Schiavo is disabled. Every day she wakes up, moves around and communicates the best that she can. She breathes on her own, her heart beats on it's own, her brain functions on it's own. Like our children, and our sick and elderly, all she needs to live is to be fed. So we feed her. Or, in some cases, we don't.

Even though she can swallow (she swallows her own saliva) her "husband" has decreed that she is not to recieve rehabilition or any foods by mouth, so the staff where she lives are forced to use a tube when it is time to give her food. This tube is at the centre of the controversy surrounding her impending death.

We are not feeding her. That's it - there aren't any "plugs" to pull - we just aren't feeding her.

Sometimes as able minded and bodied people we tend to judge quality of life too harshly, without any consideration for other ways of living. My own father would have turned up his nose at the thought of living dependantly, and yet when a stroke changed his reality his life became more precious to him than before it had been threatened. His cognitive abilities and memories were greatly disabled, and yet he was happy, every day that he woke up, just to enjoy his life.
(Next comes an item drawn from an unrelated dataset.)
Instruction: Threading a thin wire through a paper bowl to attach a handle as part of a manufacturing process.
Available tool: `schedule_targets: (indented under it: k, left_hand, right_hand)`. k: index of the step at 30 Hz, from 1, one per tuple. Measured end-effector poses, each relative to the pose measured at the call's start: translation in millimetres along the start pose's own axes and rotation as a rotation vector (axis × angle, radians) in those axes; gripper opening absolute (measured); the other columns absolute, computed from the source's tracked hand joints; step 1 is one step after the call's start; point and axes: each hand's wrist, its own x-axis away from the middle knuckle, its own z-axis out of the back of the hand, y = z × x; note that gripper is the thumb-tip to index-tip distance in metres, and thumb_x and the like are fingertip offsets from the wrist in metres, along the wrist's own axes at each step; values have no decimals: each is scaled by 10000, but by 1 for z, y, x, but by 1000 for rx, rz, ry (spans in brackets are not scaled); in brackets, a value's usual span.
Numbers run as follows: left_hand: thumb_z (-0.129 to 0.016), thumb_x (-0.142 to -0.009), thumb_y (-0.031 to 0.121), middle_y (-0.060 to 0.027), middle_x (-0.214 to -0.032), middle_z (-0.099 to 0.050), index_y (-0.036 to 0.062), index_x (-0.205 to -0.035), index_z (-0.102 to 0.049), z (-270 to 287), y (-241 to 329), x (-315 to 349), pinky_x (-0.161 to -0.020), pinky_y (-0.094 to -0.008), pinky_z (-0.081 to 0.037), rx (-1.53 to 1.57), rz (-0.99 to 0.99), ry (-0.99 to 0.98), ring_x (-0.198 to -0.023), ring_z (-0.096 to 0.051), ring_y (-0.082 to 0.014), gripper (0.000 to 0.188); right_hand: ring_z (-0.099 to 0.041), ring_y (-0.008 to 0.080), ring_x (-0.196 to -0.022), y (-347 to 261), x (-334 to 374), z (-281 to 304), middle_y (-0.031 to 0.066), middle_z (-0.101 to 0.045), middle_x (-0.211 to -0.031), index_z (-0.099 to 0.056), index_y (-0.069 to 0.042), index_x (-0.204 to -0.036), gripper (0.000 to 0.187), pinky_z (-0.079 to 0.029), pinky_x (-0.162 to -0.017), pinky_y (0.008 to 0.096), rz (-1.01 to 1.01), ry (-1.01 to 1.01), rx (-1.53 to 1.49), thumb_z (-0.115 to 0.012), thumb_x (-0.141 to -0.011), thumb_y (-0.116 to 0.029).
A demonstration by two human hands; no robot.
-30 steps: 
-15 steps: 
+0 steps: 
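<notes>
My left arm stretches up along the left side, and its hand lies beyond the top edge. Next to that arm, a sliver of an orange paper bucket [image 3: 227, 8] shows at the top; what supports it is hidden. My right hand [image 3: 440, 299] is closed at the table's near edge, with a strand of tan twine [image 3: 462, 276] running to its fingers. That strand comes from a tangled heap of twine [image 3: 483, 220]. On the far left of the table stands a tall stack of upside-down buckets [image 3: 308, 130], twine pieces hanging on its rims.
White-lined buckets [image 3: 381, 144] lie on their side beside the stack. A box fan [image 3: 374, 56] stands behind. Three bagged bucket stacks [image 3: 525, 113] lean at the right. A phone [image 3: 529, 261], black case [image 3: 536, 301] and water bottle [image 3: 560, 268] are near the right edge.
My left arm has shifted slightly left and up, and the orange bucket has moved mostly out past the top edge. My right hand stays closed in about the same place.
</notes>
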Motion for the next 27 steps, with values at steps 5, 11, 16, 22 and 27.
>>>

At the end of his life, when his final stroke took away all his ability to move and he could only communicate with grunts, his desire to live was still very apparent in his eyes.

I hold my breath today with the news that the President has signed the bill because Schiavo's fate still remains in the hands of a court and her feeding has yet to be resumed. Also, I feel certain that as soon as it is resumed she will again have to face yet another challenge to her right for food, and that's a tiring thought.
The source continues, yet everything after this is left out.